Glucose tolerance test (GTT) and insulin tolerance test (ITT)

The GTT and ITT were performed between 12 pm to 3 pm on day 5 of cycle 3 and cycle 4, respectively. GTT and ITT procedures have been described before (21, 30, 31). Briefly, for GTT, mice were fasted for overnight and then received an ip injection of glucose bolus (1 g/kg). Similarly, for ITT, mice were fasted for 2 hours (from 10 am to 12 pm to ensure empty stomachs) and then received an ip injection of insulin bolus (0.75 U/kg body weight). Blood glucose was measured from the tail blood using a glucometer at indicated time points in the figures.

Serum insulin

Tail blood was collected at 12 pm on day 5 in cycle 5, after a 2-hour fast to ensure empty stomachs. Blood samples were processed to obtain serum and insulin was measured using the ELISA kit (Crystal Chem, Inc), as we did before (30).

Terminal analyses

On day 5 in cycle 9 (from 1 to 4 pm, Zeitgeber time [ZT]13–ZT16 during the normal phase), these mice were deeply anesthetized and sacrificed. Gonadal WAT (gWAT) and inguinal WAT (iWAT) were isolated and weighed. One piece of these fat pads was fixed with 10% formalin overnight and then stored in 50% ethanol; 1 piece of these fat pads and the livers were quickly stored at −80°C and subjected to quantitative real-time PCR analyses as described below.
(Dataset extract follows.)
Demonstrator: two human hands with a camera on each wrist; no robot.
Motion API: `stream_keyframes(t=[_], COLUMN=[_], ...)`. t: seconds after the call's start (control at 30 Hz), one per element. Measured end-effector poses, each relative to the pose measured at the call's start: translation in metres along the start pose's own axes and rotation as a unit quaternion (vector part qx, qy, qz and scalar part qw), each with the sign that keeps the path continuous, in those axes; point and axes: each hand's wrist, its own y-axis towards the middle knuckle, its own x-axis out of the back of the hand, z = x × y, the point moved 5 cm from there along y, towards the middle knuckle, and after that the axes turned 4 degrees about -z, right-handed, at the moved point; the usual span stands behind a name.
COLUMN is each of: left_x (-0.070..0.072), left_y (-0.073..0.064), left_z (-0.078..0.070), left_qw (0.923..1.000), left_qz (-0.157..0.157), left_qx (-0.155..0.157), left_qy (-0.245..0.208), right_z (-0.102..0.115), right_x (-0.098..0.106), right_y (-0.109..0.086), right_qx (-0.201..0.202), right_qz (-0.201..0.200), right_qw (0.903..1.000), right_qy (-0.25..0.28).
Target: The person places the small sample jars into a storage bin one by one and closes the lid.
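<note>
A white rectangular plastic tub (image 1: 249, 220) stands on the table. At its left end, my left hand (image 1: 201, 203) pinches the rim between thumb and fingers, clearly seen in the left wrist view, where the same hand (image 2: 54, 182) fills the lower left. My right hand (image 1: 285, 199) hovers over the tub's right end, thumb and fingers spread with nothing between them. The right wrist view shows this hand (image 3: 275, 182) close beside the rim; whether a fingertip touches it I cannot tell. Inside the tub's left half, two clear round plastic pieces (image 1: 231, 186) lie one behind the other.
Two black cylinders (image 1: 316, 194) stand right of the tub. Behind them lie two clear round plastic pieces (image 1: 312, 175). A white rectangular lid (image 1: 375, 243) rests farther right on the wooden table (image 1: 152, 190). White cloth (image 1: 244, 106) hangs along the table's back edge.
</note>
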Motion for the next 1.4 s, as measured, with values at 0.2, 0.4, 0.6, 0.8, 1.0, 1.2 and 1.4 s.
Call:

The fixed fat pads were sent to Comparative Pathology Laboratory at Baylor College of Medicine, where the tissues were embedded with paraffin, sectioned and stained with hematoxylin and eosin (H&E). To determine adipocyte size in WAT tissues, pictures of the H&E staining were obtained using a Leica DM5500 compound epifluorescence microscope equipped with a CCD camera and analyzed using ImageJ software. A total of 800–1000 cells from each sample were included in the analysis.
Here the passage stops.